Today I learned that Mathematica 13.0 ships with a builtin language server. There are actually two VS Code plugins that provide client-side code for Wolfram LSP: lsp-wl and the official wolfram extension.
I first tried to configure lsp-wl with Neovim builtin lspconfig, using a custom server config. Neither of wolframscript or netcat proved to work in this case.

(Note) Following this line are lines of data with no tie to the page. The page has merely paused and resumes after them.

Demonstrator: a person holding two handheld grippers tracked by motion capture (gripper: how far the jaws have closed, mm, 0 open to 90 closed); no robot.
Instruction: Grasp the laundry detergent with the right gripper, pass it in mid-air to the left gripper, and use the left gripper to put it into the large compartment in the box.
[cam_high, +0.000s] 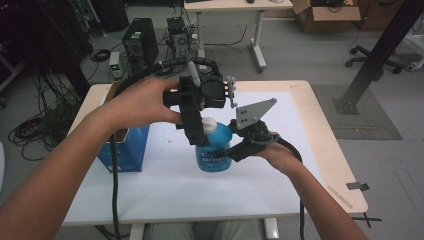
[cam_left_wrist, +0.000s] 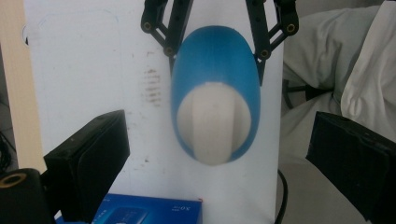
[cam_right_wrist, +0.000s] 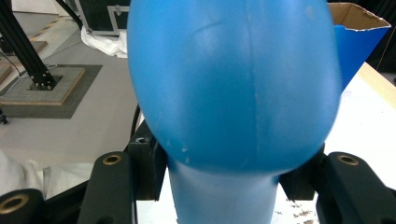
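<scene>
A blue bottle with a white cap stands upright on the white table cover. My right gripper comes in from the right and is shut on the bottle's body; in the right gripper view the blue bottle sits between the jaws. My left gripper hangs over the bottle, pointing down. In the left gripper view its jaws stand wide apart on either side of the cap, open and not touching it.
An open blue box stands at the table's left side, close to the left forearm. A strip of bare wooden table runs along the right. Cables, a computer case and a desk lie on the floor beyond.
</scene>
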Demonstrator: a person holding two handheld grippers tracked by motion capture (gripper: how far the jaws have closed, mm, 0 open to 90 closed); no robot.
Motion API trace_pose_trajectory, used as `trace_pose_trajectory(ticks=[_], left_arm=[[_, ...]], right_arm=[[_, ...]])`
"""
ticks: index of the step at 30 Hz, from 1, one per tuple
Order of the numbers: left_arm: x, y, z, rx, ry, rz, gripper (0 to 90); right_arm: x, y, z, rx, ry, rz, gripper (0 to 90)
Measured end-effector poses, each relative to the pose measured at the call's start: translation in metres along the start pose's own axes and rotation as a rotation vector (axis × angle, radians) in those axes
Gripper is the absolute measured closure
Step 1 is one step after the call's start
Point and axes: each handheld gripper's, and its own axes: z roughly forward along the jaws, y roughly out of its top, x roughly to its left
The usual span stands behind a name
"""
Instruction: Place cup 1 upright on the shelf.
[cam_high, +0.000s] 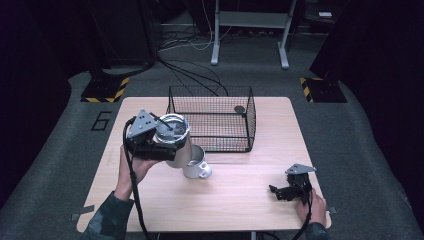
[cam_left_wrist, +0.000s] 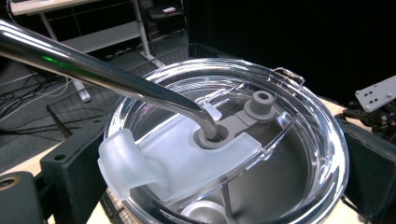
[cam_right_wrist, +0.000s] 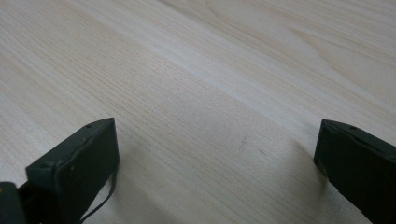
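Observation:
A steel tumbler (cam_high: 178, 145) with a clear lid (cam_left_wrist: 233, 140) and a bent metal straw (cam_left_wrist: 102, 74) is held tilted at the table's left middle. My left gripper (cam_high: 167, 147) is shut on the tumbler body just under the lid, one black jaw on each side. A small steel mug (cam_high: 198, 166) with a handle stands right beside the tumbler's lower end. Whether the two touch I cannot tell. My right gripper (cam_high: 280, 192) rests low at the front right of the table, its jaws (cam_right_wrist: 215, 158) wide apart over bare wood with nothing between them.
A black wire basket (cam_high: 210, 120) stands at the back middle of the wooden table (cam_high: 240, 195), with a small dark round object (cam_high: 239, 109) in its far right corner. Cables, a desk frame and dark stands are on the floor beyond.

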Motion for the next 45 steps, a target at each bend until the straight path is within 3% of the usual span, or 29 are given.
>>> trace_pose_trajectory(ticks=[18, 26, 27, 31, 38, 45], left_arm=[[-0.003, 0.034, 0.03, -0.009, -0.026, 0.038, 3.8], [-0.004, 0.036, 0.033, -0.008, -0.03, 0.038, 3.8], [-0.001, 0.051, 0.044, 0.001, -0.062, 0.043, 3.8], [0.001, 0.064, 0.056, 0.01, -0.076, 0.07, 3.9], [0.0, 0.071, 0.077, 0.006, -0.086, 0.052, 3.9], [-0.003, 0.08, 0.098, 0.002, -0.101, 0.063, 3.9]], right_arm=[[0.0, 0.0, 0.0, -0.001, 0.003, 0.003, 0.0], [0.0, 0.0, 0.0, 0.0, 0.003, 0.003, 0.0], [0.0, 0.0, 0.0, 0.0, 0.003, 0.003, 0.0], [0.0, 0.0, 0.0, -0.001, 0.001, 0.0, 0.0], [0.0, 0.0, 0.0, -0.001, -0.001, 0.001, 0.0], [0.0, 0.0, 0.0, 0.0, -0.001, 0.0, 0.0]])
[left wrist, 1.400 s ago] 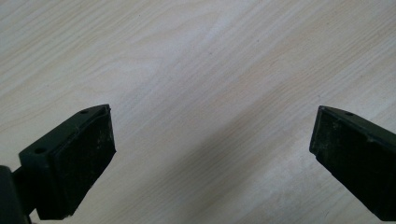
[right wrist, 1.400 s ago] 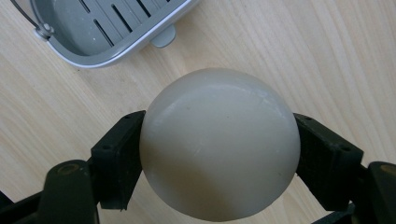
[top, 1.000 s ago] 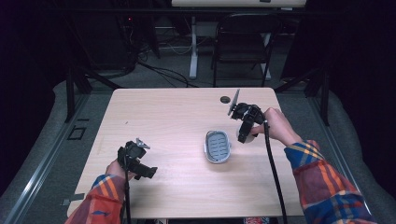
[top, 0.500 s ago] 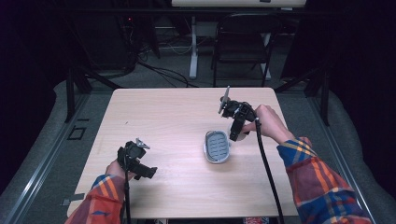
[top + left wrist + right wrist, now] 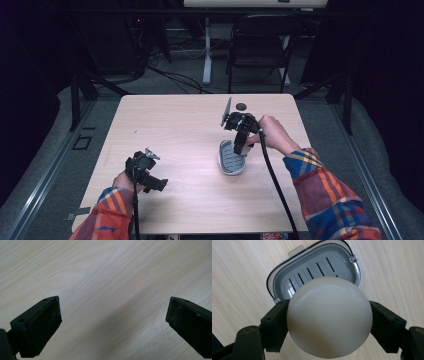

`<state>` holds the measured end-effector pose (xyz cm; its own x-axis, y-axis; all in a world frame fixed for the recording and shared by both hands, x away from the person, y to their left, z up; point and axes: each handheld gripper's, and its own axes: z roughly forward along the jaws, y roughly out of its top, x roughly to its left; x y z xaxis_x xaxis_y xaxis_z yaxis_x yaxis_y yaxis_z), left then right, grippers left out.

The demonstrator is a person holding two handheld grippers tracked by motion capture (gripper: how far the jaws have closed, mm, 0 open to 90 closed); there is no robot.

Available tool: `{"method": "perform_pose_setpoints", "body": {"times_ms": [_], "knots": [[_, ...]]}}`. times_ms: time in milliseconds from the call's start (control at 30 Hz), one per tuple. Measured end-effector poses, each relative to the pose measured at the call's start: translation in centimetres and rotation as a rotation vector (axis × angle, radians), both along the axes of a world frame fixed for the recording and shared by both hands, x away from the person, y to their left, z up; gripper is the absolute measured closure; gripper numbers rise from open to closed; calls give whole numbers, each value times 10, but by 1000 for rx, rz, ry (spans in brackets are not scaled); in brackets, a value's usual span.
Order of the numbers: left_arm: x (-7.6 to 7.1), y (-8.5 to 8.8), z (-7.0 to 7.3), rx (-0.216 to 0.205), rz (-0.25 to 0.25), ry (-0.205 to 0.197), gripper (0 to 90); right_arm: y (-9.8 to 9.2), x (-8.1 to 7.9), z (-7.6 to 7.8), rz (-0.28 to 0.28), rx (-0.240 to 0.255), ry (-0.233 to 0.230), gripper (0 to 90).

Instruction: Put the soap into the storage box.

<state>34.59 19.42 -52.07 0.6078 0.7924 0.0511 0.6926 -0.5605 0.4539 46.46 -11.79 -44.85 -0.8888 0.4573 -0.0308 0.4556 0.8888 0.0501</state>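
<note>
a round cream soap is clamped by the right hand-held gripper above the grey soap dish. the left hand-held gripper is held wide open over the bare surface, near left.

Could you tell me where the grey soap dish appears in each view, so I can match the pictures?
High view: the soap dish lies right of the table's middle, just below the right gripper.
Left gripper view: bare table wood between the jaws, no dish.
Right gripper view: the dish is top centre, behind the pale round soap.
Shared landmark: the light wooden table.
</note>
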Motion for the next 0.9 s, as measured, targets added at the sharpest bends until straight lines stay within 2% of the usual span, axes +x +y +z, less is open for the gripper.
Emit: {"method": "perform_pose_setpoints", "body": {"times_ms": [900], "knots": [[0,0,-1,-1,-6,5,1,16,6,-29,4,10,47,236]]}}
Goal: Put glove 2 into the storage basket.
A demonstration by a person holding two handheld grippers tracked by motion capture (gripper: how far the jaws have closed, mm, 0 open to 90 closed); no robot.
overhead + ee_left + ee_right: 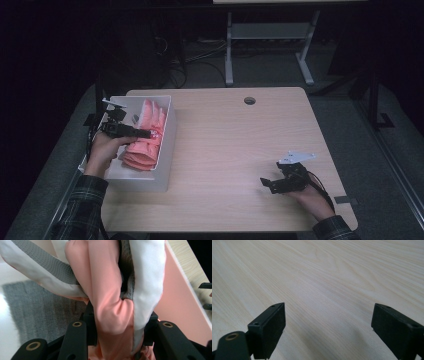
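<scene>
Garment: pink cloth (145, 140) with grey-and-white trim, bunched inside the white bin (167, 150) at the worktop's (240, 150) left edge.
Left claw (117, 322): pinching the pink cloth.
Right claw (328, 327): spread, nothing between, low over bare worktop.

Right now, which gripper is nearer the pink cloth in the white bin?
Left. The left gripper is over the white bin, its jaws closed around the pink cloth. The right gripper rests open on the bare table, far off.
</scene>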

However, I got something close to what we have in VS Code with the official extension using the following setup:
local nvim_lsp = require("lspconfig")
local configs = require("lspconfig.configs")
configs.lsp_wl = {
default_config = {
cmd = {
"wolfram",
"kernel",
"-noinit",
"-noprompt",
"-nopaclet",
"-noicon",
"-nostartuppaclets",
"-run",
'Needs["LSPServer`"];LSPServer`StartServer[]',
},
filetypes = { "mma", "wl" },
root_dir = nvim_lsp.util.path.dirname,
},
}
nvim_lsp.lsp_wl.setup({ on_attach = lsp_attach({}) })
The lsp_attach
function does take care of formatting on save, completion and common key mappings across LSPs.
I mostly use the mma
filetype because I rely on mash for batch processing Mathematica code in Org document, as described in a minimal Org setup to write scientific notebooks.1
I still have to manage how to get omnifunc completion working, but for the moment I have hover information, diagnostics and formatting.